The City of Honolulu recently outlawed pedestrian use of smart phones while crossing streets in the city. In discussing the new law, the mayor commented on the lack of some pedestrian’s common sense, which forced the city to enact a law like this.
That mayor isn’t the only person to notice a disturbing and deadly trend: pedestrian accidents caused by distracted walkers. While “distracted walking” is dangerous for many reasons, there are three particular dangers that are leading to restrictions on pedestrian cell phone use:
1. Distracted Walkers Can Cause Accidents
Pedestrians looking at smart phone screens, texting, or talking on phones fall off curbs, don’t obey traffic signals and don’t see vehicles. Pedestrians’ abilities to safely see and interpret traffic situations is greatly impaired by the use of smart phones.
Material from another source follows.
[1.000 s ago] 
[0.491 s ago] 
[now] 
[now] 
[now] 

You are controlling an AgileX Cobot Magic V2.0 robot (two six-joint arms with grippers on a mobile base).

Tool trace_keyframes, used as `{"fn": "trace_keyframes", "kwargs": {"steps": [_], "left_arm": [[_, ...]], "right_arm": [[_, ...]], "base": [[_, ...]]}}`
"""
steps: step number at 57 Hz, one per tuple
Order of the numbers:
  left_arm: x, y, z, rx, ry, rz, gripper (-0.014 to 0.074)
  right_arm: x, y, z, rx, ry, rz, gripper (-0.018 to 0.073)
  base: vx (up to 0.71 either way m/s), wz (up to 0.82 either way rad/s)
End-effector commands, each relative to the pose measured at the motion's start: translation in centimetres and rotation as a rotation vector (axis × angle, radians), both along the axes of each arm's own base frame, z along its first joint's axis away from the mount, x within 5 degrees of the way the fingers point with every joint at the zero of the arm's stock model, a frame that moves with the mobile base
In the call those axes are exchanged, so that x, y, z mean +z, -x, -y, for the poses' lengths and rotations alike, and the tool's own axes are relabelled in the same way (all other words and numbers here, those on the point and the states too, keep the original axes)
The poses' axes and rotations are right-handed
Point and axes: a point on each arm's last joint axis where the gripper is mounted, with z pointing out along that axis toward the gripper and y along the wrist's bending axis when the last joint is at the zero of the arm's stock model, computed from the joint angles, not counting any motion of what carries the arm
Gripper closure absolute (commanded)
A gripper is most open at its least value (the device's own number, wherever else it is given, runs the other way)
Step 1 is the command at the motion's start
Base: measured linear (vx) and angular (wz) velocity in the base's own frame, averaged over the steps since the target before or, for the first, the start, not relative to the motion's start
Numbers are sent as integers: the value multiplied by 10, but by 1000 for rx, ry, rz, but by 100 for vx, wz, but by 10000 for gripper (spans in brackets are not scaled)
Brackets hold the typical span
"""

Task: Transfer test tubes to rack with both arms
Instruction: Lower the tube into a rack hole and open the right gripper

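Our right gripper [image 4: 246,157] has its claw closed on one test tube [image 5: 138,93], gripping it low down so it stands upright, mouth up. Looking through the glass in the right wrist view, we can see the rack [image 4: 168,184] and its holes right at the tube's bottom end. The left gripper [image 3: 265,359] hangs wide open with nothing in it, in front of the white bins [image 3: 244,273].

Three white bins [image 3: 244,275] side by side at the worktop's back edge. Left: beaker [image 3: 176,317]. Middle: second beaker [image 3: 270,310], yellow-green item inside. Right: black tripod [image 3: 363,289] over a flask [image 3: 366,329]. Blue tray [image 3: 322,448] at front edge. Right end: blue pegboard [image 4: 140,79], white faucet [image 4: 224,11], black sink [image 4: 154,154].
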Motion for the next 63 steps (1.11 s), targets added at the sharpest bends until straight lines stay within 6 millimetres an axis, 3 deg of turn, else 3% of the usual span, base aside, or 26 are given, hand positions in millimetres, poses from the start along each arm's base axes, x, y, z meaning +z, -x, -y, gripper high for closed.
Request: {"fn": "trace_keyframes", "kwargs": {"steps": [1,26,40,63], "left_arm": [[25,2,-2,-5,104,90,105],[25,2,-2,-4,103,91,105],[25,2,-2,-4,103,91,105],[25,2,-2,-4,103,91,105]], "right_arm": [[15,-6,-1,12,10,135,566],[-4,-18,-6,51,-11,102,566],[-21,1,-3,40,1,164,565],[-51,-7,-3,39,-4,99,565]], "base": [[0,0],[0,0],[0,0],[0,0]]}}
This means that pedestrians make unsafe or unpredictable decisions, causing drivers to react quickly. Even if the walker isn’t hit by a car, the car may hit another car or an object while averting a collision with the person on foot.
Even “older” technology like talking on the phone or listening to music can impair a walker’s or jogger’s ability to hear approaching vehicles or to properly scan the area to determine when it is safe to cross a street. When pedestrians don’t obey traffic signals, cross in the middle of streets, or cross when it is not safe to do so, auto accidents can easily occur.
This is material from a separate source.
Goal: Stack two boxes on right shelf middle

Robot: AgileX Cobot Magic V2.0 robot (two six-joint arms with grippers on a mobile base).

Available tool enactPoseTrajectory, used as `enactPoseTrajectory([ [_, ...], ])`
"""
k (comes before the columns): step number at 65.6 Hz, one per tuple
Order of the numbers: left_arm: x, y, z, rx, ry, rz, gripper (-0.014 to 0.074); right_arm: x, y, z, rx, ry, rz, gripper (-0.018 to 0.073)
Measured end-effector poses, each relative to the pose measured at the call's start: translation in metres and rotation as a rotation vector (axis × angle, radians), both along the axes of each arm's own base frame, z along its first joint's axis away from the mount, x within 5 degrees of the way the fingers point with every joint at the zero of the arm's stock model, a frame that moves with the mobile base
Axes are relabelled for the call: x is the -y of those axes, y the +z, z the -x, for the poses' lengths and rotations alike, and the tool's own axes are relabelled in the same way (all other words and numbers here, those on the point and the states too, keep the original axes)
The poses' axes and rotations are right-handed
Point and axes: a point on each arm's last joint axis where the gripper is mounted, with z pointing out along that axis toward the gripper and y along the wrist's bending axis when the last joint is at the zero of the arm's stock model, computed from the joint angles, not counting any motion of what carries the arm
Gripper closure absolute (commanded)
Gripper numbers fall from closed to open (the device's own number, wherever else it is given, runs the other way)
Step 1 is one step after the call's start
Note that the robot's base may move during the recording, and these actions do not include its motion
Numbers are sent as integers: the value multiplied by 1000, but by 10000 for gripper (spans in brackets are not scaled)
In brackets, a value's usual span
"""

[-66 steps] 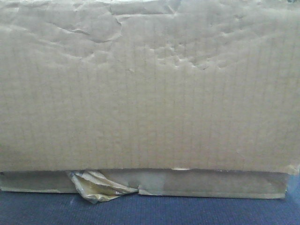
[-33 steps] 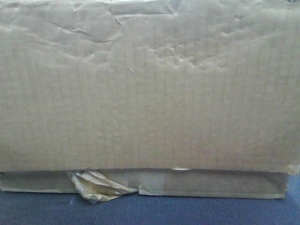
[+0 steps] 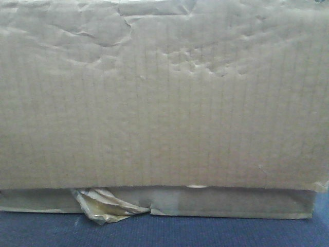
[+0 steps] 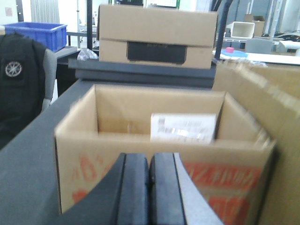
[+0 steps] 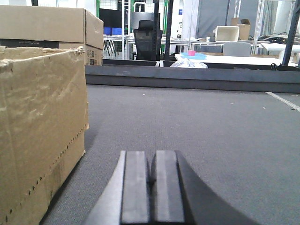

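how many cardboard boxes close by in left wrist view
3: open red-printed box straight ahead, plain box cut off at right, closed box on the ledge behind. More may be hidden.

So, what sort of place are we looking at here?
Probably a robotics lab or storage workshop, not a home. A creased cardboard box sits on a grey work surface, and a blue plastic bin, an office chair and white tables stand in the background.

Item one, my left pincer (image 4: 150,161): two flat matt-black finger pads (image 4: 133,192), top corners rounded, each backed by a smooth dark outer shell (image 4: 193,199) that flares outward lower down. Item two, my right pincer (image 5: 153,164): same pattern, charcoal finger pads (image 5: 136,187), outer shells (image 5: 202,204) catching a faint grey sheen.
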Motion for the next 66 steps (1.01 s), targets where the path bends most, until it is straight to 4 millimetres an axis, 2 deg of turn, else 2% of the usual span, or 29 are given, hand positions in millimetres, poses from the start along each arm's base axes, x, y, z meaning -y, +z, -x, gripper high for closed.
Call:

2. Distracted Pedestrians Experience a Range of Injuries
Distracted pedestrians trip on cracks, uneven payment, and changes in surfaces. They might slip on water or gravel or fall off curbs. A misstep while getting on and off curbs can lead to falls, sometimes into other people, fixtures or oncoming cars.
Trips, slips and falls commonly result in bruises and scrapes. They can also cause strains, sprains and fractures. Ankles and wrists are common sites of injuries, but any part of the body is at risk of harm when the person being injured is not paying attention to where he is going.
When a pedestrian falls into the path of a car, severe bruising, internal injuries, broken bones, soft-tissue injuries and traumatic brain injuries can occur. The severity of the injuries is often related to the speed of the car. A person hit by a car traveling 20 MPH has only a 10% chance of death, while a person hit by a car going 40 MPH has an 85% chance of death.
3. Distracted Pedestrians Hurt Other People
A pedestrian who isn’t paying attention to her surroundings not only puts herself at risk, she endangers others around her. Distracted walkers behave unpredictably—they stop suddenly; move forward unexpectedly; and may trip, fall or swerve.
People walking dogs, joggers, bicyclists, motorcycle riders, and car and truck drivers all must adjust to the behavior of distracted walkers in order to prevent accidents. Dog leashes may get tangled, joggers may change their paths, bicyclists may have to change their speed or where they are riding. Motorcyclists and vehicle drivers may swerve or stop unexpectedly.
Everyone around pedestrians should be vigilant, particularly near intersections, but when pedestrians aren’t doing their part to keep themselves safe, others must overcompensate to keep everyone safe.